I arrived home from my big Civil Rights field study just in time to attend the Vermont Symphony with Nels and Lou. It was Lou's first symphony experience and a grand way to really launch summer.


It was a hot, steamy evening but the crowd still filled the field with elaborate picnics and very elaborate hats. I wish I had started taking pictures earlier, but just caught the back of this hat filled with peonies and ribbons.

The men also had fun hats.
Next year I'm going to do a hat photo shoot!

The crowd settled as the conductor came on stage. It was a fun program called "The Birds and the Bees" filled with music from The Sting, Flight of the Bumblebee, and Overture to The Wasps. Lou really loved the music.
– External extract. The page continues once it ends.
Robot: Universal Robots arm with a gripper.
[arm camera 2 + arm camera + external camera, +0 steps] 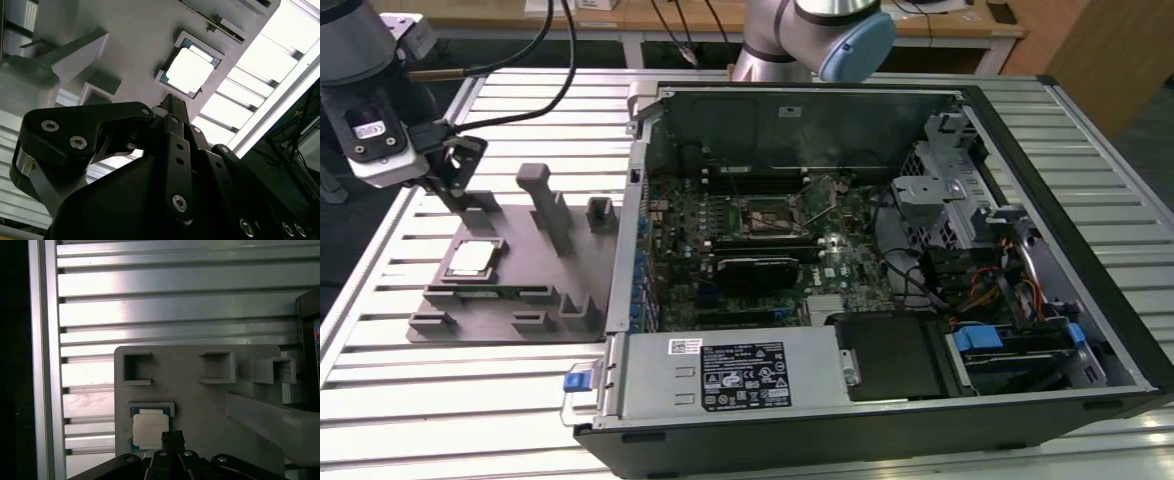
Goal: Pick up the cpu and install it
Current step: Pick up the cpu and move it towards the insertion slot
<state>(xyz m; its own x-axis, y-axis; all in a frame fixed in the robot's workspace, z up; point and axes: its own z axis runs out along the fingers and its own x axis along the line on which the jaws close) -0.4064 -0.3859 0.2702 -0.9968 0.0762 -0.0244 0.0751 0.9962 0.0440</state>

We brought a fun picnic--fried chicken, beet salad, cold green beans, cheeses, wine & spritzers.

We saved the best for intermission --elaborate pastries and chilled moscato wine

Lou wasn't prepared for the 1812 Overture --it was her first time hearing it and she loved it. But then....the big surprise....as the Overture ended and the Sousa marches began, came glorious fireworks. Lou has declared that the only way to really enjoy fireworks is when they are accompanied by a symphony orchestra!

Truly an evening to remember. Lou now wants season tickets to the VSO.
Yo Yo Ma will be a guest this winter!